## SUPPLIED DATA

+ + + + +

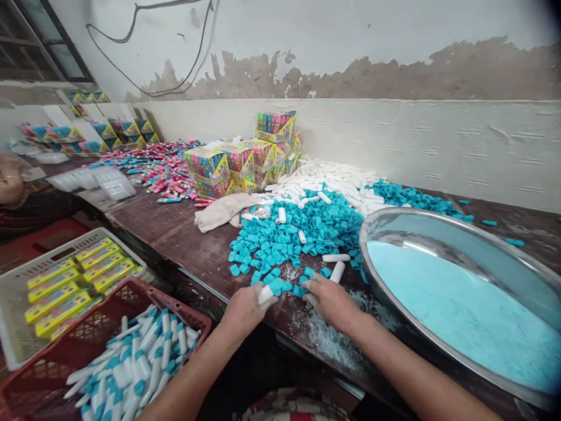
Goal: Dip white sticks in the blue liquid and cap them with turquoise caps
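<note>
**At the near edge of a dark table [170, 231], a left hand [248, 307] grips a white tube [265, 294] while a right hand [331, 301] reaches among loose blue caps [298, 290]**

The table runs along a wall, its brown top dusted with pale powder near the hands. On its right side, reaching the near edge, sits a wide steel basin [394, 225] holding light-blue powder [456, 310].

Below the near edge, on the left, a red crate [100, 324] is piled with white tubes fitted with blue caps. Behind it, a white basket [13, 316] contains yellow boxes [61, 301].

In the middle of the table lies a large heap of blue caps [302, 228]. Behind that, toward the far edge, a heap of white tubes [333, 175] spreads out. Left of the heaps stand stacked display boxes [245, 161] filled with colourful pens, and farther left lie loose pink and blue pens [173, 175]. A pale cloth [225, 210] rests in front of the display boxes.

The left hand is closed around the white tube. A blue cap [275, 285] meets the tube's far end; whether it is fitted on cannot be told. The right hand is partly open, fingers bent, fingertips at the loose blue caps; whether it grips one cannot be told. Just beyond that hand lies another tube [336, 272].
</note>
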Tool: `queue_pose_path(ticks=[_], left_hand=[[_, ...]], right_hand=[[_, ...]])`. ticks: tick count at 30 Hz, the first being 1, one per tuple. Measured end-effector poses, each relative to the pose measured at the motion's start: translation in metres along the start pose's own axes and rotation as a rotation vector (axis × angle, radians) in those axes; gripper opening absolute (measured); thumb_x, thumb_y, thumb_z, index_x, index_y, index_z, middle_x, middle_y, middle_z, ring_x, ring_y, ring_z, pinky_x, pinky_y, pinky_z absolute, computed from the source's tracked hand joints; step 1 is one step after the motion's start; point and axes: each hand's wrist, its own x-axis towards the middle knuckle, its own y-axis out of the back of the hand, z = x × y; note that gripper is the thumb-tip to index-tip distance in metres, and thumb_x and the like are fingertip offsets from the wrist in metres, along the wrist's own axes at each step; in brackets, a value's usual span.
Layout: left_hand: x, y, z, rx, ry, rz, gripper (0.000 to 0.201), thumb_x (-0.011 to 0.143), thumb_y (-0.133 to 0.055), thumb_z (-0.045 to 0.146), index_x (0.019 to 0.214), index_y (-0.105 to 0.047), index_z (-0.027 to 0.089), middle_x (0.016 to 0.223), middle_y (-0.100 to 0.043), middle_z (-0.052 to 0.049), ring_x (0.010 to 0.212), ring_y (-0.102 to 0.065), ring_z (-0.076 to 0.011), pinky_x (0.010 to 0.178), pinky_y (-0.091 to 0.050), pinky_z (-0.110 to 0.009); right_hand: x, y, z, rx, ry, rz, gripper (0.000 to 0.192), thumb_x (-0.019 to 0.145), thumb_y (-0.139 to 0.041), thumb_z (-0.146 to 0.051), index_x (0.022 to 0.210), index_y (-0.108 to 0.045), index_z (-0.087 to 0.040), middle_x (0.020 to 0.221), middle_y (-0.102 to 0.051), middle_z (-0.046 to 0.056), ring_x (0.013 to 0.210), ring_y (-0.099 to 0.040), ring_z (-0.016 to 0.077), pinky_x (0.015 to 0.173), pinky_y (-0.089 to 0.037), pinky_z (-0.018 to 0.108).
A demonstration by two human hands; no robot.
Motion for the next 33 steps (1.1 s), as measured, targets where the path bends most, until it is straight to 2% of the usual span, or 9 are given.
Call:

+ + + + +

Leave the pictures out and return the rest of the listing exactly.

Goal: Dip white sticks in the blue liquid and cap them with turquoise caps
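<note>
**At the near edge of a dark table [170, 231], a left hand [248, 307] grips a white tube [265, 294] while a right hand [331, 301] reaches among loose blue caps [298, 290]**

The table runs along a wall, its brown top dusted with pale powder near the hands. On its right side, reaching the near edge, sits a wide steel basin [394, 225] holding light-blue powder [456, 310].

Below the near edge, on the left, a red crate [100, 324] is piled with white tubes fitted with blue caps. Behind it, a white basket [13, 316] contains yellow boxes [61, 301].

In the middle of the table lies a large heap of blue caps [302, 228]. Behind that, toward the far edge, a heap of white tubes [333, 175] spreads out. Left of the heaps stand stacked display boxes [245, 161] filled with colourful pens, and farther left lie loose pink and blue pens [173, 175]. A pale cloth [225, 210] rests in front of the display boxes.

The left hand is closed around the white tube. A blue cap [275, 285] meets the tube's far end; whether it is fitted on cannot be told. The right hand is partly open, fingers bent, fingertips at the loose blue caps; whether it grips one cannot be told. Just beyond that hand lies another tube [336, 272].
</note>
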Tool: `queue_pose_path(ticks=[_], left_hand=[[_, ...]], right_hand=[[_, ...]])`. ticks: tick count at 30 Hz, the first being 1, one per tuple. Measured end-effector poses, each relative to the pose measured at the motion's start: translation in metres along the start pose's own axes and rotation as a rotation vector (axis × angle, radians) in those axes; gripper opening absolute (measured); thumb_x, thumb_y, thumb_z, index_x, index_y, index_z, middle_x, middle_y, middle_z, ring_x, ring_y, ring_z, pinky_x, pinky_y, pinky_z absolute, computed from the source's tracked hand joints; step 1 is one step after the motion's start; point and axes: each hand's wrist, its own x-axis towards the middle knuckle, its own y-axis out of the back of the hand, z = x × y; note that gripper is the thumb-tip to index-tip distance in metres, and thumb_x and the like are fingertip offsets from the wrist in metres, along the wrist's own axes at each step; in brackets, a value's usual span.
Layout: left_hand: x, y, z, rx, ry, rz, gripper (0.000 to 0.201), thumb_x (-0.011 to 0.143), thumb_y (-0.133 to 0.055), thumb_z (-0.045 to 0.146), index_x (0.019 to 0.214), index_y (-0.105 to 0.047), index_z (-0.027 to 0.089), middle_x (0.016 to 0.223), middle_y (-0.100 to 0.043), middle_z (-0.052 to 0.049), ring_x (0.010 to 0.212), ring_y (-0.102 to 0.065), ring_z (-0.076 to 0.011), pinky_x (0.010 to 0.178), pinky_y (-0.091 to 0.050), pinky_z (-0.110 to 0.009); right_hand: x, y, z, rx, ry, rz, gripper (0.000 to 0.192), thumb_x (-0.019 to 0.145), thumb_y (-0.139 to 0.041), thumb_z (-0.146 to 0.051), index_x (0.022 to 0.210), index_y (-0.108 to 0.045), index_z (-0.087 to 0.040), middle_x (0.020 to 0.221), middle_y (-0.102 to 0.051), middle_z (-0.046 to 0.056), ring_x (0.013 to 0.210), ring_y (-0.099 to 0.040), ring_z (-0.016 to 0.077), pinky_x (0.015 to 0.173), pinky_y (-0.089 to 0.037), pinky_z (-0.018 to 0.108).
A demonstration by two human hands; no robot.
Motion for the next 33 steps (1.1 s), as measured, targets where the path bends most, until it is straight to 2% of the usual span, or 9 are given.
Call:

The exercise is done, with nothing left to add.